==== Input data

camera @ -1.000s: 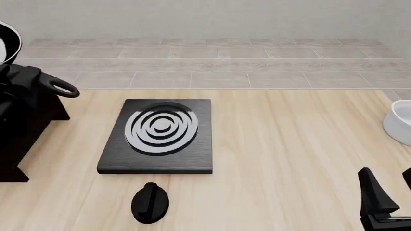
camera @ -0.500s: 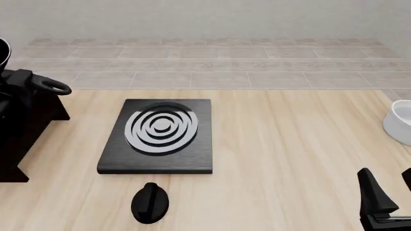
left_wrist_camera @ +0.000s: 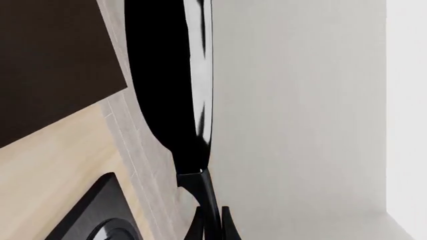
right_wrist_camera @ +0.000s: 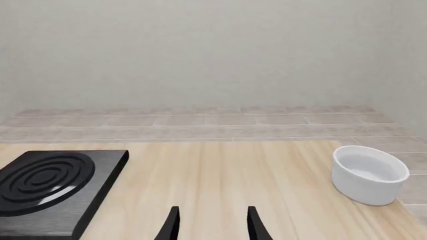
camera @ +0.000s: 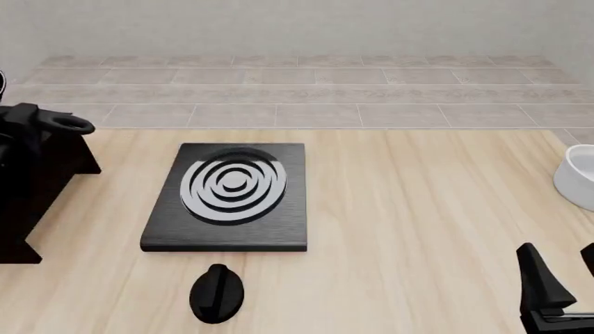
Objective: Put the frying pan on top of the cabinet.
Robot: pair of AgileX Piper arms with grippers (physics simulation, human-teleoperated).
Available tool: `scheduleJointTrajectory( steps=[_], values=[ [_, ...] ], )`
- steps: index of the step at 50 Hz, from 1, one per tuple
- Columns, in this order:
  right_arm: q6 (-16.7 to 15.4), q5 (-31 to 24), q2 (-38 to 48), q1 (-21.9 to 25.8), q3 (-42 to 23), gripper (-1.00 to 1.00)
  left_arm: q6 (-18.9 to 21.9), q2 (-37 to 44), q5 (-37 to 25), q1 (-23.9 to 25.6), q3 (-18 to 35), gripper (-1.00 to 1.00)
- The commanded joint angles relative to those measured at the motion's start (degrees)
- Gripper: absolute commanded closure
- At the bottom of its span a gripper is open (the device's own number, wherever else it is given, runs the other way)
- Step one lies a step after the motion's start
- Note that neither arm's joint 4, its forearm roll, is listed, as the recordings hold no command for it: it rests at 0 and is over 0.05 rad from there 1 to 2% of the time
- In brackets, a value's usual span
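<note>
Left wrist view: round shallow black frying pan (left_wrist_camera: 167,90) w/ glossy grey-white inner face is seen edge-on, its long thin black handle running straight back to the left end effector (left_wrist_camera: 212,222). Two dark fingertips sit close on either side of the handle, so it's clamped on the handle. Beside the pan: flat top of the large dark brown-black wooden cabinet (left_wrist_camera: 53,65), light wood table (left_wrist_camera: 60,170), corner of the black slab w/ grey-white rings (left_wrist_camera: 100,215).

Front view: cabinet at far left edge; the handle's end loop (camera: 69,125) pokes out over it, pan body out of frame. Ringed slab mid-table, small black knob (camera: 217,293) just in front of it. Right end effector (camera: 561,289) low at right corner, parked.

Right wrist view: right end effector fingers (right_wrist_camera: 171,225) apart, nothing between. White round bowl (right_wrist_camera: 369,173) well apart.
</note>
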State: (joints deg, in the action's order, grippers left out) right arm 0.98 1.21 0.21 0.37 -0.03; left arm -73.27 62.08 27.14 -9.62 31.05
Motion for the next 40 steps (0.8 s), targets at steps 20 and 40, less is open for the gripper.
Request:
scheduleJointTrajectory(
  steps=[20,40],
  values=[
    [0.0,-0.1,0.1,-0.1,0.0,-1.00,-2.5,3.6,4.0,-3.6,0.8,1.00],
    [0.2,-0.1,0.2,-0.2,0.0,-1.00,-6.4,7.4,7.6,-4.5,-1.2,1.00]
  ],
)
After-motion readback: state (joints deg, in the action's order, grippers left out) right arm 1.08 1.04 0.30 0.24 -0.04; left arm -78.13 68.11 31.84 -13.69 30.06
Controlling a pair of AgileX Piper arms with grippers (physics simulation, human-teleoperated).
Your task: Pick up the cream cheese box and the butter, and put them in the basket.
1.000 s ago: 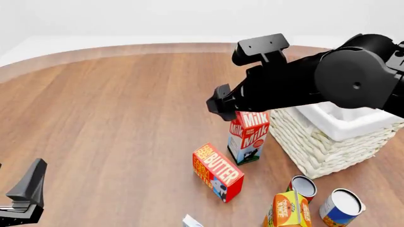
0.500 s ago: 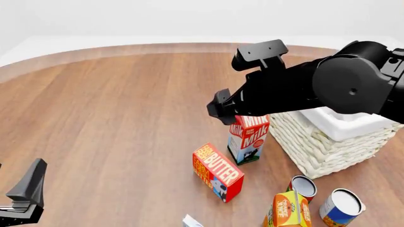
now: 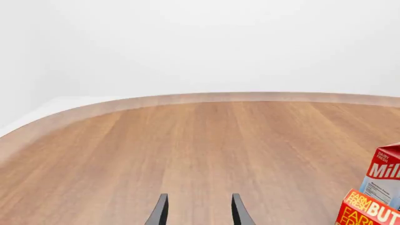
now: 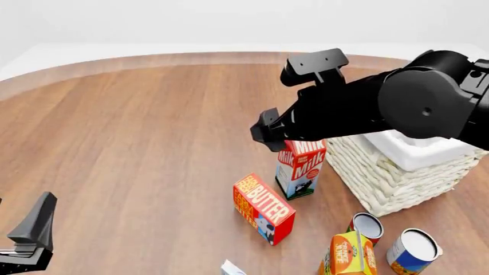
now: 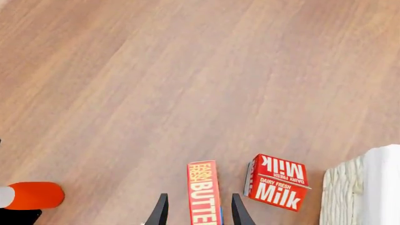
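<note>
The butter (image 4: 264, 207) lies on the table in front of the milk carton, a red and orange box with white lettering. Only a white corner of the cream cheese box (image 4: 231, 268) shows at the bottom edge. At the right stands the woven basket (image 4: 386, 177) with its white liner. My right gripper (image 4: 266, 129) hangs above the milk carton, open and holding nothing. In the right wrist view the butter (image 5: 203, 192) lies far below, between the spread fingers of the right gripper (image 5: 198, 197). My left gripper (image 4: 34, 229) rests low at the front left, also open and holding nothing (image 3: 198, 197).
A red-and-white milk carton (image 4: 300, 169) stands upright between the butter and the basket. An orange juice carton (image 4: 347, 255) and two cans (image 4: 367, 226) (image 4: 413, 251) sit at the front right. A red rounded object (image 5: 31, 195) shows at the right wrist view's edge.
The right arm shifted slightly over the first half second, then held still. Left arm and objects have not moved.
</note>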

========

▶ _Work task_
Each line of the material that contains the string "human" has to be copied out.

▶ _Task response_
Robot: pair of AgileX Piper arms with grippers (physics simulation, human-teleoperated).
Controlling a pair of AgileX Piper arms with grippers (physics simulation, human-teleoperated).

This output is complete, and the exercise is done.